Stormy Productions, the company producing the opening party for
Picchu! Art of the Ancient Incas, descended on the museum to assess the venue and meet with each
staff member selected to oversee an area of the party. James Trehorn had sent an e-mail ordering museum employees to comply with all Stormy demands.
“We must accommodate their every notion if this opening is to go down in history as one of the most fantastic ever produced,” he wrote.
Stormy employees crawled over every inch of museum space, identifiable by their dark gray t-shirts with images of rain clouds and heavy black boots. They checked electrical outlets, tested for wireless signals and measured out spaces for bars and buffets, all with little concern for the museum’s visitors. One of them set a cream cheese danish on the edge of a Renaissance sculpture.
Mary Ellen Seifert and Phoebe sat on a bench in the lobby, waiting to be called into action.
“It’s a strange name for a company, isn’t it?” Mary Ellen said. “Doesn’t exactly inspire confidence.”
“All of them have the same pallor,” Phoebe said. “Like they’ve been in an attic for years with no form of entertainment except back issues of
Event Solutions Magazine.”
“More like
Flowers in the Attic,” Mary Ellen said. “Hey, check out that guy.”
She pointed to an extremely tall man with a shock of white hair that stood straight up from his head like a white hot flame. The man appeared to be an albino. He noticed Mary Ellen pointing and cast his pinkish gaze upon them. He walked over.
“You’re in trouble,” Phoebe said.
“What areas?” the albino asked in a low voice, more bored than upset.
The two women stared.
“Yes,” the man said, sighing. “I’m a person with albinism.”
“Oh, really?” Phoebe said. “I hadn’t noticed.”
“What are your assigned areas for the opening?” the albino asked.
“Oh, I’m in merchandise,” Mary Ellen said.
“Merch, yeah, I’ve been looking all over for you,” the albino said, although what he’d been doing when Mary Ellen pointed him out was drinking coffee and talking with other Stormy employees about the latest episode of
Lost. “We need to create a vision for the retail stations. I’m thinking commemorative shot glasses, halter tops, grass skirts… What kind of merch are you thinking?”
“Posters and t-shirts?” Mary Ellen said meekly.
The albino looked as if Mary Ellen had just offered him a hot plate of mashed beets and rutabagas.
“Come, let’s try to rise above those Midwestern roots,” he said.
“Grass skirts are Hawaiian. Or Polynesian. Definitely not Incan,” Phoebe said, standing up.
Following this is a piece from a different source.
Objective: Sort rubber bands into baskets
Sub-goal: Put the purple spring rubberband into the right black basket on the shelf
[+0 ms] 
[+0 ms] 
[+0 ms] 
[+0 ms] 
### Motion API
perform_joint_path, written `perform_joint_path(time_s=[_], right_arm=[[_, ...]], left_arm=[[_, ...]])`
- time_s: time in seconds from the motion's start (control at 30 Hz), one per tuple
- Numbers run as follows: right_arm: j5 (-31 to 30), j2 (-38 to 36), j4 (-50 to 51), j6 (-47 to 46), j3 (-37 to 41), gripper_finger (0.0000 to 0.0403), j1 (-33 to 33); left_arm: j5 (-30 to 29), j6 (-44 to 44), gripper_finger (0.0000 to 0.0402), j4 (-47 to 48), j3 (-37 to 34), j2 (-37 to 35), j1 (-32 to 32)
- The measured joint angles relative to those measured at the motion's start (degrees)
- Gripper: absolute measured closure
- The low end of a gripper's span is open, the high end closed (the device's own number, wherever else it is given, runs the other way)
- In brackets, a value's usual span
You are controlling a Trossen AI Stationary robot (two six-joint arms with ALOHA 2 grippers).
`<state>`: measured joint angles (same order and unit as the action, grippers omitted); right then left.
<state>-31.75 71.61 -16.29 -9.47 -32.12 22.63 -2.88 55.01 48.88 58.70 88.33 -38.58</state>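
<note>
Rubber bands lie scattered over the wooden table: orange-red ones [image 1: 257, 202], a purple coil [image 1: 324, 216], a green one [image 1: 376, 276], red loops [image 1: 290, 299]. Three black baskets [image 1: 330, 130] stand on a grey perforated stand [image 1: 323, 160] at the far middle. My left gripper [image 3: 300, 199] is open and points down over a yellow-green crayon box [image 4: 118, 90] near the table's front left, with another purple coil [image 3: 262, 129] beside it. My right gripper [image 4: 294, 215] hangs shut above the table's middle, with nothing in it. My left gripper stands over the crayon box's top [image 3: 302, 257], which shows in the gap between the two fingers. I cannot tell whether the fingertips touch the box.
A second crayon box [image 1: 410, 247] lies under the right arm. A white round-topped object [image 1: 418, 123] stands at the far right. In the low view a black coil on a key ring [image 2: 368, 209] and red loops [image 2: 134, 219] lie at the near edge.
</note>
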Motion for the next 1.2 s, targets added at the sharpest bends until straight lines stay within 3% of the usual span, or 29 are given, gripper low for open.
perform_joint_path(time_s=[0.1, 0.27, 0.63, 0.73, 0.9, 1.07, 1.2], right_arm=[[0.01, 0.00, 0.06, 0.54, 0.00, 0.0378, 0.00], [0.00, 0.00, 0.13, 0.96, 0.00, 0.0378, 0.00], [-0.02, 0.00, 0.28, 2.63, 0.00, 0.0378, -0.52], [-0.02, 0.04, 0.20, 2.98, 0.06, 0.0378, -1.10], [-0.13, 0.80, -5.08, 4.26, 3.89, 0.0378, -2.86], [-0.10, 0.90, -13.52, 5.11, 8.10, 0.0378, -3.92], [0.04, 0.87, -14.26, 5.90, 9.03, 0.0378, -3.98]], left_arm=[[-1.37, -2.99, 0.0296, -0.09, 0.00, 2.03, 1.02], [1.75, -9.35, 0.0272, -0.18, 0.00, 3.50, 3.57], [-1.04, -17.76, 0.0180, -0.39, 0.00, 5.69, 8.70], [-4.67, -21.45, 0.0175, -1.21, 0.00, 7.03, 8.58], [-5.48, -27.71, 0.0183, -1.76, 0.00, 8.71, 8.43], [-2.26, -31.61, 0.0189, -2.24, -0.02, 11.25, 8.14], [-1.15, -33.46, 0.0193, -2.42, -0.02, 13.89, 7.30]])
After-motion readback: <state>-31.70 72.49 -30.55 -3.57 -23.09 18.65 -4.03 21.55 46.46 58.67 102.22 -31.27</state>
“What’s your area?” the albino asked.
“Coats.”
“Coats? That’s not an area. That’s a menial task,” the albino said. He put his hands on his hips, which where about even with Phoebe’s shoulders, and frowned. “On second thought, I have an idea for coats.”
“Which is?”
“Tattoos. People give you their coat and get a tattoo of an Incan number on their hand. That’s their claim ticket. No fumbling with paper tickets that get lost. Did the Incans have numbers?”
“I’m sure they had some numeric system,” Phoebe said. “But tattooing people… Doesn’t that require a permit?”
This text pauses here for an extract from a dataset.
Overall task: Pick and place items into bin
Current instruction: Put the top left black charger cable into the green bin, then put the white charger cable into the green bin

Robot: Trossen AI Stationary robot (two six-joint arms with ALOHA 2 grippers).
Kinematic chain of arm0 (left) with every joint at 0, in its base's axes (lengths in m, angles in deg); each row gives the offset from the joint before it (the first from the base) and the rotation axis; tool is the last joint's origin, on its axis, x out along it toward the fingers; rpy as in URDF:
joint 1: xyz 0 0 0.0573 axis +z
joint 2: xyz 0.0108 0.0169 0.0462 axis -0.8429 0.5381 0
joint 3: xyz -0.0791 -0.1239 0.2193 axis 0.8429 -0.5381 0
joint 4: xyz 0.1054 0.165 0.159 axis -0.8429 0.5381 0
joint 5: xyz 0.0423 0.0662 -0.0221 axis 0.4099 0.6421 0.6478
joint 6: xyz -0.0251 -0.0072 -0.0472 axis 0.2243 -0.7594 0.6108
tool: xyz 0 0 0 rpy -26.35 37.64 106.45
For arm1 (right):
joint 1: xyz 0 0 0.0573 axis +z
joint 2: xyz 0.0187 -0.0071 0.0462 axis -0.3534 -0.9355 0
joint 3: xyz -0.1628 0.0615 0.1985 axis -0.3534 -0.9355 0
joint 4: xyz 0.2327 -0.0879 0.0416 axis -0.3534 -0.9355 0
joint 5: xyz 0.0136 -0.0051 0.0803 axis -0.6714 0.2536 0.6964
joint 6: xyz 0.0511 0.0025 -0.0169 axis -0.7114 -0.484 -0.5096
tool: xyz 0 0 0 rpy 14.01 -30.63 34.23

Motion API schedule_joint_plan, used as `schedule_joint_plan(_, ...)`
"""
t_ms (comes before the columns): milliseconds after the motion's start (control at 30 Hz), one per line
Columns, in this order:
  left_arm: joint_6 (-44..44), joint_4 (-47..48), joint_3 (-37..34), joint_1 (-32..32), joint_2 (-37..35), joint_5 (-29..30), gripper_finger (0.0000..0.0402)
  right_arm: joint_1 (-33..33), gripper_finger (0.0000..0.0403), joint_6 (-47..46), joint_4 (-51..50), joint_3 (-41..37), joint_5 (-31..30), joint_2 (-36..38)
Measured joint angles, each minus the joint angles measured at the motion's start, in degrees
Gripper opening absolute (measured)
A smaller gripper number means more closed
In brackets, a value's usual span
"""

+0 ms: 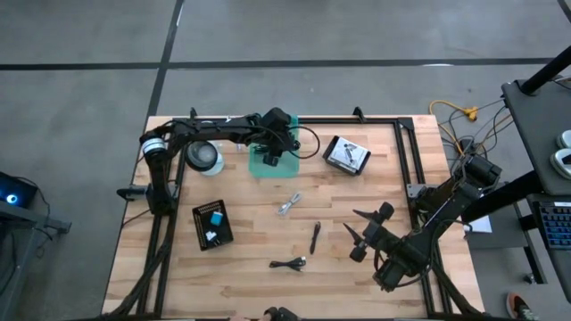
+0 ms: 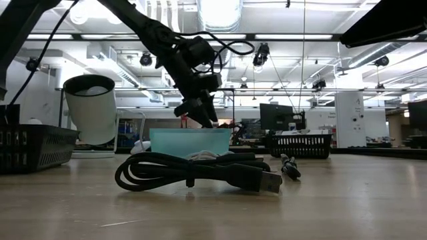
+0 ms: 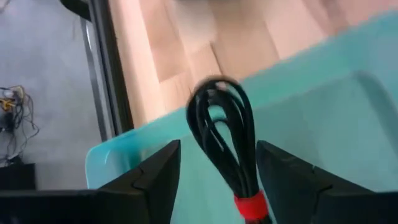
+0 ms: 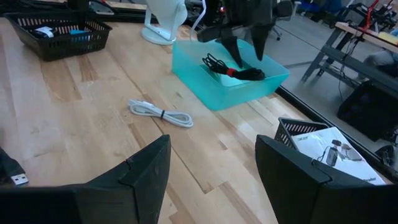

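— Where is your left pincer (image 4: 244, 38) now?

— Over the teal bin (image 1: 268, 160), at the far middle of the table (image 1: 250, 276). My fingers stand apart, and the black cable with the red tie (image 4: 233, 68) lies inside the bin, between and below them. I judge it released; I see no pad touching it.

— So how do you finish this step well?

— I'd lift straight up, fingers kept wide, so no loop catches a fingertip and rides back out. The coil leans near the bin's wall (image 3: 124, 146), so I'd avoid any sideways drag that could tip it over the rim.

— And your right pincer (image 1: 364, 234)?

— It waits open above the near right of the table, holding nothing.

— What remains?

— A pale cable (image 4: 161, 114) lies on the wood just short of the bin. A black stick (image 1: 315, 237) sits nearer, and another black cable (image 1: 290, 263) nearer still.

— Anything in the way?

— A white cup-shaped thing (image 1: 203, 158) stands just left of the bin, close to my left arm's path. A black basket (image 1: 213, 225) with small blue and white pieces sits to the near left, and a second basket (image 1: 347, 156) with printed cards sits right of the bin. The pale cable itself lies clear of all of these.
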Motion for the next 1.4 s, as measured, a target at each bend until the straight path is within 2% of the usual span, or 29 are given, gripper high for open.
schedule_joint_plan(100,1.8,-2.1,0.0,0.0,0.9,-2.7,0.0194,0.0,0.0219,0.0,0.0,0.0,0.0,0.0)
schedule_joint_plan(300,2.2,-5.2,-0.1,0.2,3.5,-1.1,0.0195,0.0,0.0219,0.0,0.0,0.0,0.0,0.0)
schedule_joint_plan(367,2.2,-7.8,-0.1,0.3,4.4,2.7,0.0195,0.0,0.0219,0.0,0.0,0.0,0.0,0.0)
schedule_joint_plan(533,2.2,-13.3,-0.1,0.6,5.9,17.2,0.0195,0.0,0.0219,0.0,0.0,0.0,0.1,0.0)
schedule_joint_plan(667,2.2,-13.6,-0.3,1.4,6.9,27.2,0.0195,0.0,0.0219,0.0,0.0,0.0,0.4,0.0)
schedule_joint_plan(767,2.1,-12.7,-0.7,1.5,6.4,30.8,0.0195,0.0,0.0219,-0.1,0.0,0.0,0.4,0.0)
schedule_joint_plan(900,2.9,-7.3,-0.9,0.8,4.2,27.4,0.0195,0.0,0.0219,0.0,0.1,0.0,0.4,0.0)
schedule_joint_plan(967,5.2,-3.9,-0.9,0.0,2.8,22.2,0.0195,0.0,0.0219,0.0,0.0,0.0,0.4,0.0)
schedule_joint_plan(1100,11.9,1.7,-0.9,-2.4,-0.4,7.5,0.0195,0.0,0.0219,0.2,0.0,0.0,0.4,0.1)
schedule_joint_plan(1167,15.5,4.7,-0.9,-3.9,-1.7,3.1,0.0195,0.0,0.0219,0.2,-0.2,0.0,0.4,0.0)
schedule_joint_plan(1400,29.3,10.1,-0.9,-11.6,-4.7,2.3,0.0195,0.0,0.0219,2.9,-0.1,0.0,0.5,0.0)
“I’m pretty sure that would require a permit,” Mary Ellen said.
“Stormy doesn’t believe in permits,” the albino said. “We do what we want. That’s why we throw such kick-ass parties.”
“I really can’t see myself tattooing people with their coat check number,” Phoebe said.
“Can you draw?” the albino asked. “Maybe then people could get whatever they wanted.”
Phoebe looked around as if someone might appear who could rescue her.
“You look like you could paint an outstanding Tweety Bird.” The albino snorted at his own joke, warming to the topic. “Elmer Fudd?”
“I’m going back to my desk,” Phoebe said. “I have photocopying to do.”
“No, no, no, wait! Let’s discuss this… I know… face painting!” The albino clapped his hands. “You’ll be the face painter - all tribal and
Survivor! People love that! We could grind up roots and pulverize flowers for paint.”
“So now I’m coats
and face painting?” Phoebe demanded. “Don’t you think that’s a bit much?”
“Why, are you union?”
“No, its just… I was assigned to coats,” Phoebe insisted.
“Jesus, forget the coats, will you? We’ll train a chimp,” the albino said.
Neither Mary Ellen or Phoebe were sure if he was joking or not.